Padre Julio César Fajardo Aguilar llama a la conversión desde la raíz en homilía de Adviento

by Enlace Noticias

En el templo de la rectoría del Señor de la Columna, el Padre Julio César Fajardo Aguilar centró su homilía dominical en el segundo domingo de Adviento en el tema de la luz como símbolo de revelación y razón, destacando que no se trata únicamente de un recurso para juzgar el mundo desde el Evangelio, sino de una fuerza interior que revela la verdad del corazón y exige conversión profunda.

El sacerdote subrayó que la lectura bíblica sobre el vástago del tronco de Jesé representa la necesidad de un cambio que surge desde la raíz, y no en la apariencia. En ese sentido, insistió en que la conversión implica “enderezar lo torcido y abrir nuevos caminos”, siguiendo las indicaciones de Juan el Bautista. Señaló que para la fe cristiana no existe un tronco tan torcido que no pueda ser corregido, y que la misa es un espacio para creer en la posibilidad de transformación personal.

La homilía incluyó ejemplos concretos de actitudes y hábitos que requieren corrección, como la impuntualidad, las palabras ofensivas y las relaciones deterioradas. El Padre Fajardo advirtió que los ritos carecen de sentido si no se acompañan de un cambio real, y que la conversión debe demostrarse con obras.

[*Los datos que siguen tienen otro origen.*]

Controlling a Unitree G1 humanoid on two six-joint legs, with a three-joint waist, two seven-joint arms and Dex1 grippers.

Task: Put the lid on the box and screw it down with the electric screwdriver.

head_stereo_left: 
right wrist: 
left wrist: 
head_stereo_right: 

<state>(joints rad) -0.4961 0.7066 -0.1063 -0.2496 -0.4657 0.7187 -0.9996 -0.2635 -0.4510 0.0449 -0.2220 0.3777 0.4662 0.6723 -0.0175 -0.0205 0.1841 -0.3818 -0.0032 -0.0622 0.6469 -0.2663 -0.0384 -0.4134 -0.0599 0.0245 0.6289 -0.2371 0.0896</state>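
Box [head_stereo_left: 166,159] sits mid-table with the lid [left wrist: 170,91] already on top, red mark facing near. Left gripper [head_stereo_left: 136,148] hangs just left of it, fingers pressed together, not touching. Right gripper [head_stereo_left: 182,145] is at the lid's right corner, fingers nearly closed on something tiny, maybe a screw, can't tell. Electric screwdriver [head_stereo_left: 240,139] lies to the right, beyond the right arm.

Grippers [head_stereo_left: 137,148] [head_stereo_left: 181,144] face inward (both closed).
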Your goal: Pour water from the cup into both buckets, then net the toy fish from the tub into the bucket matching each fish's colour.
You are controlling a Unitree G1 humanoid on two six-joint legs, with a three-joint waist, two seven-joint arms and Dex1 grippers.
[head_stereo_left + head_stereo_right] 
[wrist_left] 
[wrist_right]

El mensaje también abordó la necesidad de modificar la forma de relacionarse con los demás, evocando la imagen bíblica de la convivencia entre animales opuestos como símbolo de reconciliación. El sacerdote recalcó que la conversión no puede reducirse a propósitos superficiales de año nuevo, sino que debe ser un proceso profundo que transforme pensamientos, acciones y vínculos.

En su exposición, comparó la poda de una planta con la decisión de cortar hábitos, palabras o relaciones que no dan fruto, recordando que el proceso de conversión implica dolor, pero es indispensable para crecer espiritualmente.

Finalmente, el Padre Julio César Fajardo Aguilar exhortó a los fieles a dedicar tiempo al silencio y a la confesión en las semanas previas a la Navidad, como preparación para escuchar la voz de Dios y permitir que su luz y fuego transformen la vida. Concluyó con el llamado a “enderezar los senderos torcidos y abrir caminos nuevos”, en concordancia con el mensaje del Evangelio en el tiempo de Adviento.